My wife and I last met Adam and Judith in June 2016 at his home and in the Lamorna Wink, the refurbished pub in the valley. We have meet up every June since the year 2000, which is itself an interesting story. We had been interested in the writings for children of peter Dawlish. Though written for boys, my wife Jean remembered reading them as a young girl with great affection. We collected the Dauntless series, not knowing who the author was, until in 2000 reading a short book on Lamorna purchased from the watermill shop, written by Keith Gardiner whose artist father Stanley was once painted by Richard Copeland Weatherby. Keith by good fortune was with us last June. In his little book was the story of how Peter Dawlish was a pseudonym for James Lennox Kerr, who happened to be Adam's father.
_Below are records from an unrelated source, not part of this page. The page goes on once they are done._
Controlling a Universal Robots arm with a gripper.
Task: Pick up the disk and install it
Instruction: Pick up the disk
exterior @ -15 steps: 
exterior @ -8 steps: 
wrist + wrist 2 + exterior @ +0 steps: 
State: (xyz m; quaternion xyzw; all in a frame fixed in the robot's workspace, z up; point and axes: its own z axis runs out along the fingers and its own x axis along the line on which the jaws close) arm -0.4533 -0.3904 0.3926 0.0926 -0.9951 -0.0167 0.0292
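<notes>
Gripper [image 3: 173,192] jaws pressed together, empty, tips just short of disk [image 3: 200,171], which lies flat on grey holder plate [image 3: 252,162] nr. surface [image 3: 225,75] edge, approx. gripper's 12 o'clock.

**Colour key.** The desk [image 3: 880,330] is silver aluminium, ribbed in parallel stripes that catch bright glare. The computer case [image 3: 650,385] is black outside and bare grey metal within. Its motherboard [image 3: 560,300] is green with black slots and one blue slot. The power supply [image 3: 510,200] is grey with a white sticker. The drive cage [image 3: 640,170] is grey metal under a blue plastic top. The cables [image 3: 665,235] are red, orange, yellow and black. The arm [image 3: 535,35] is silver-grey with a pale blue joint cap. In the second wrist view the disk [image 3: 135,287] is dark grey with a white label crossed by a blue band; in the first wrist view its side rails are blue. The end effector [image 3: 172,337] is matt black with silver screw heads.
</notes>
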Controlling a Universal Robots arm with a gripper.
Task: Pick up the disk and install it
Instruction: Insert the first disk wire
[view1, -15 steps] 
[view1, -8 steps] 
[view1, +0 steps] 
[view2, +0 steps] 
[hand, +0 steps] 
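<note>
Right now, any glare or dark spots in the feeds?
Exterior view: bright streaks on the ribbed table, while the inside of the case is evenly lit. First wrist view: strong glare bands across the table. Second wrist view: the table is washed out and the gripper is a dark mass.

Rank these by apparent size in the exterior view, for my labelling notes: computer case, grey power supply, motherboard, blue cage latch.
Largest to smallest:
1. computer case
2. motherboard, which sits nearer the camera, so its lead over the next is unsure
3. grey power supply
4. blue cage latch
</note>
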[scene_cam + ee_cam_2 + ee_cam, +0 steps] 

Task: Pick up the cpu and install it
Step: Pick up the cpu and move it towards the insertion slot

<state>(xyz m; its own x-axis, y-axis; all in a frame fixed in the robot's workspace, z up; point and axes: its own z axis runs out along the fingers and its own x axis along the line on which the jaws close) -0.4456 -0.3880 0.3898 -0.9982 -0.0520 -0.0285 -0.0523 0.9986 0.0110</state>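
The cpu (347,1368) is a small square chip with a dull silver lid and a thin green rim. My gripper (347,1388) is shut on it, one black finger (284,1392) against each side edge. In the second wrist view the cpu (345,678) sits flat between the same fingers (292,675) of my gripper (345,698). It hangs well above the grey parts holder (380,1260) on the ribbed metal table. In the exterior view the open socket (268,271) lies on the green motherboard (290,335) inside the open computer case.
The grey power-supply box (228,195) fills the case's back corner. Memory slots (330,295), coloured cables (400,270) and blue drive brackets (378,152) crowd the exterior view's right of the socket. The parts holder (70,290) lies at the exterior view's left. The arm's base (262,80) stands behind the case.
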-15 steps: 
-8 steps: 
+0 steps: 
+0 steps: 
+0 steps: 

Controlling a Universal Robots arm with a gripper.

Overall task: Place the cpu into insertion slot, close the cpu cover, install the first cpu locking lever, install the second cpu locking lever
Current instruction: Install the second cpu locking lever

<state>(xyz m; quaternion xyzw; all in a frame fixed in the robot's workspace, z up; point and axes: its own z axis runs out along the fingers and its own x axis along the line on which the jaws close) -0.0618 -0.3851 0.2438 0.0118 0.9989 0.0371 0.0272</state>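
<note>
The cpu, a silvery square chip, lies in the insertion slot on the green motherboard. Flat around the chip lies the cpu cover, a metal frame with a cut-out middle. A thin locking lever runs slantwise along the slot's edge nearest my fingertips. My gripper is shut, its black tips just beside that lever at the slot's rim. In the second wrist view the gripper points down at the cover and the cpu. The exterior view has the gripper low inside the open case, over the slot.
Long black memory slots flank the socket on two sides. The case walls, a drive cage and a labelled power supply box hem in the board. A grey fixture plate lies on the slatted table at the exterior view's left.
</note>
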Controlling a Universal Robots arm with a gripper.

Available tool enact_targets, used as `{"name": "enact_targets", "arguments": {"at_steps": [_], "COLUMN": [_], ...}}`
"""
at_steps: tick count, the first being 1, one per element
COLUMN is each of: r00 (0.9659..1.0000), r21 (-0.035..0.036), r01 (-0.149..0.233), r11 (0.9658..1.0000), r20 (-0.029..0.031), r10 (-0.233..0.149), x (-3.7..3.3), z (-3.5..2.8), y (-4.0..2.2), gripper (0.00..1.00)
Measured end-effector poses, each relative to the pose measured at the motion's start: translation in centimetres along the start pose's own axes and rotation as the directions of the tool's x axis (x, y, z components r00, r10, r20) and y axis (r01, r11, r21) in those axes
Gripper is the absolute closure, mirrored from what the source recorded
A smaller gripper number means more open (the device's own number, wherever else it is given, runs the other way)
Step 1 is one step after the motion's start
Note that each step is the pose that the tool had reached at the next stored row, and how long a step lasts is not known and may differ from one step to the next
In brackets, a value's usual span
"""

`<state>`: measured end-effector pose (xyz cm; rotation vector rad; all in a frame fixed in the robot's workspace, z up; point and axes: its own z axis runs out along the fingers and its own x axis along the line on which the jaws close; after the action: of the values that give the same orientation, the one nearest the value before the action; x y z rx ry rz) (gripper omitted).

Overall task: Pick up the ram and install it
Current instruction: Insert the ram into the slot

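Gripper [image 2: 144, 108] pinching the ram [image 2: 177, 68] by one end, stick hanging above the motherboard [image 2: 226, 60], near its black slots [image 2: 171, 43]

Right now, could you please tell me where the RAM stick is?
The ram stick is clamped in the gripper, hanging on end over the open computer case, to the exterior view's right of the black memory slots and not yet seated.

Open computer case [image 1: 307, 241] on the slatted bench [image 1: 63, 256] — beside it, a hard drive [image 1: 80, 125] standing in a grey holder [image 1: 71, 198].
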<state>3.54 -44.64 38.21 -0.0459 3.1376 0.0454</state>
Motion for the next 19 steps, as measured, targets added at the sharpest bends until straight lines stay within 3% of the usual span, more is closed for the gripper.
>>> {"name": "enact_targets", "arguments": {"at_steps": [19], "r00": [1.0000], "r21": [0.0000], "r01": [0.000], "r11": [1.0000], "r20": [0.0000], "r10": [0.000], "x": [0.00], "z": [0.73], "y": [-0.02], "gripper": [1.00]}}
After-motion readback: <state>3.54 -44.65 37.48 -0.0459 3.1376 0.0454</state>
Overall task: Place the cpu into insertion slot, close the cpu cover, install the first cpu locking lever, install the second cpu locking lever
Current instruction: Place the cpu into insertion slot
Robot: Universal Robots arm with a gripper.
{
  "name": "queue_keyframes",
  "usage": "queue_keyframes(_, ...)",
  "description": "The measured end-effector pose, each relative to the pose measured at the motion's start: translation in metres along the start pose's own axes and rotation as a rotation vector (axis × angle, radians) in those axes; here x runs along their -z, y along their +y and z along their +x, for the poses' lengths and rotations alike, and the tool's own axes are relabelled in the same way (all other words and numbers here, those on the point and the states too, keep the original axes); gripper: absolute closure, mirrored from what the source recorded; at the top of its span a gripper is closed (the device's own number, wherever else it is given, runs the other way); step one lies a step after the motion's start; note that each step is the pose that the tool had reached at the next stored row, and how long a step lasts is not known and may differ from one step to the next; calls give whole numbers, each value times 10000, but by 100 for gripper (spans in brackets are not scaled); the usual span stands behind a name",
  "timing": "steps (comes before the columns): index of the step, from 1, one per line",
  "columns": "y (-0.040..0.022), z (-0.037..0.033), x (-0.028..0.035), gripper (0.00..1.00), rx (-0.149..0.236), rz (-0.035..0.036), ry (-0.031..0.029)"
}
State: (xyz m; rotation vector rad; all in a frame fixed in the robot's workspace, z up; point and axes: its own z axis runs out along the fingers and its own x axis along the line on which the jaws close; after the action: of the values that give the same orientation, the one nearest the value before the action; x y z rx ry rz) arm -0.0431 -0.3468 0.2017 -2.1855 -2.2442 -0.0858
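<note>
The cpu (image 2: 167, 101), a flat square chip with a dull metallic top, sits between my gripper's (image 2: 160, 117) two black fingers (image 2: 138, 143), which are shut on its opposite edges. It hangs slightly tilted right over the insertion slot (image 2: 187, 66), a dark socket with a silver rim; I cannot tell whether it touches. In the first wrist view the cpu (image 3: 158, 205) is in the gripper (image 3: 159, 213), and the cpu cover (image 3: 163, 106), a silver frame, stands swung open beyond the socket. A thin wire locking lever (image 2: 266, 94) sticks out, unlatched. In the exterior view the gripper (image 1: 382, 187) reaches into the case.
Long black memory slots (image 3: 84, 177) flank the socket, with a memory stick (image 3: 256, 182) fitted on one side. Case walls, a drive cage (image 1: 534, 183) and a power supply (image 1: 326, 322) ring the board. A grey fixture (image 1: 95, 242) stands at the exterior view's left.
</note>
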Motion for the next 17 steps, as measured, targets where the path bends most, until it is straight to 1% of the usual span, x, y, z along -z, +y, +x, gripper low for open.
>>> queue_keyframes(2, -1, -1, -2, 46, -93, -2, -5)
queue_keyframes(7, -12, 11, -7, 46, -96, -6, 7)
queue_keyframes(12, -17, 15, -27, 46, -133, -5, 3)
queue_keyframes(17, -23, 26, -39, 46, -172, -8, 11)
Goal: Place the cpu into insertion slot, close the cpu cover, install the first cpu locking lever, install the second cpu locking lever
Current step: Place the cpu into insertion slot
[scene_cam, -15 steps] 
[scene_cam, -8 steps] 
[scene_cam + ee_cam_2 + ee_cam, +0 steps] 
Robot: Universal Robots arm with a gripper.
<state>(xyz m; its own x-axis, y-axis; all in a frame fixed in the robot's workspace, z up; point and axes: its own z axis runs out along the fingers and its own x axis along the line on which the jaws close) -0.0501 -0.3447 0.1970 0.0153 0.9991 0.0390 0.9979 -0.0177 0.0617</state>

A notice said that the Kerrs, artists, still lived in the valley so we knocked on the door. The rest is history. We had literally walked past his house unknowing for over twenty years The internet makes book finding much simpler today so before long I had accumulated most titles, and had many a chat with Adam about his father. We even managed to find and bring home an unpublished manuscript, languishing in a Wirrel Record Office on the history of Cunard in Birkenhead. He was pleased with this, because most other people wanted to talk about his grandfather, the artist Lamorna Birch. He decided to follow in his father's footsteps and write his own autobiography. I read early proofs and was delighted to be given the published book, equally as good as his father's adult writings.
We were fortunate that our annual visit coincided with his 80th birthday party, held in the Millennium Garden that he worked so hard to establish. The whole community turned out to partake of fish hotpot and wine. We were staying just up the hill, in the cottage, he told us once somewhat mischievously, in which he had been conceived We spotted him too sailing his beloved lugger Barnabas in the Thames at the Queen's regatta. Adam was also an enthusiastic watercolour painter of marine life and used to send watercolour Christmas cards which of course we keep.